Magnetic resonance imaging (MRI) is used in clinical practice to diagnose structural fetal disorders in pregnancy but is limited by fetal motion [1]. Meanwhile, fetal motion is an important measure of neurological function, informing postnatal outcomes [2]. However, current clinical MR and ultrasound assessments of fetal motion are qualitative, and do not quantify the detailed 3D motion of all body parts simultaneously [3]. Better assessment of fetal development and monitoring body malformations require novel tools to automatically and efficiently estimate fetal poses and whole-body motion throughout pregnancy. Here we propose an automatic pipeline for fetal pose and motion estimation of fetal MRI.

Methods

Fig. 1 shows the overview of the proposed pipeline.

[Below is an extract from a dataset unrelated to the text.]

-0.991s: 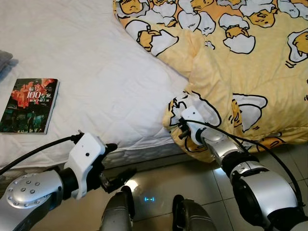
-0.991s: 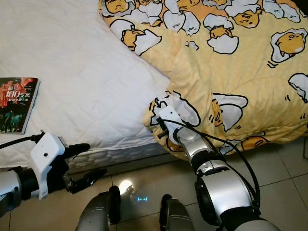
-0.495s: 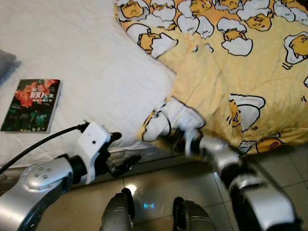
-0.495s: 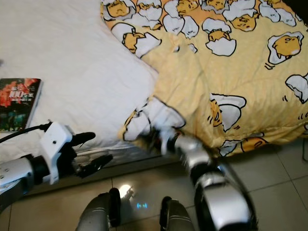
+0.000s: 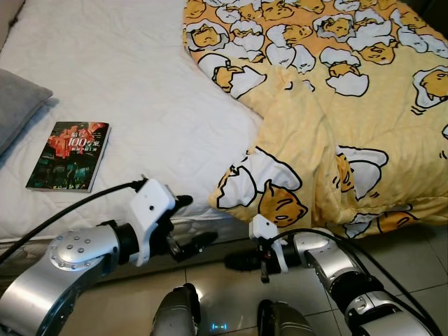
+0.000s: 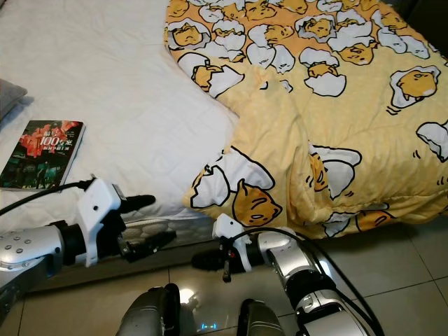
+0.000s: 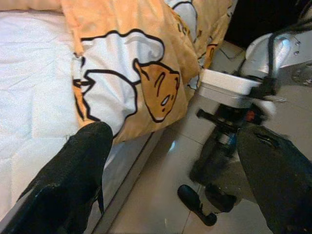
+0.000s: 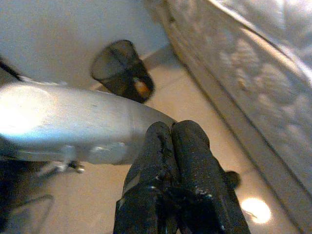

Data acquisition: Multi-slice EPI data (matrix size$$$=120\times120\times80$$$, resolution$$$=3\text{mm}\times3\text{mm}\times3\text{mm}$$$, TR$$$=5-8\text{s}$$$, interleaved, scan duration between 10 and 30 minutes) were acquired in pregnant women with singletons of gestational age 25 to 35 weeks, resulting in a dataset with 77 series and 19,816 volumes.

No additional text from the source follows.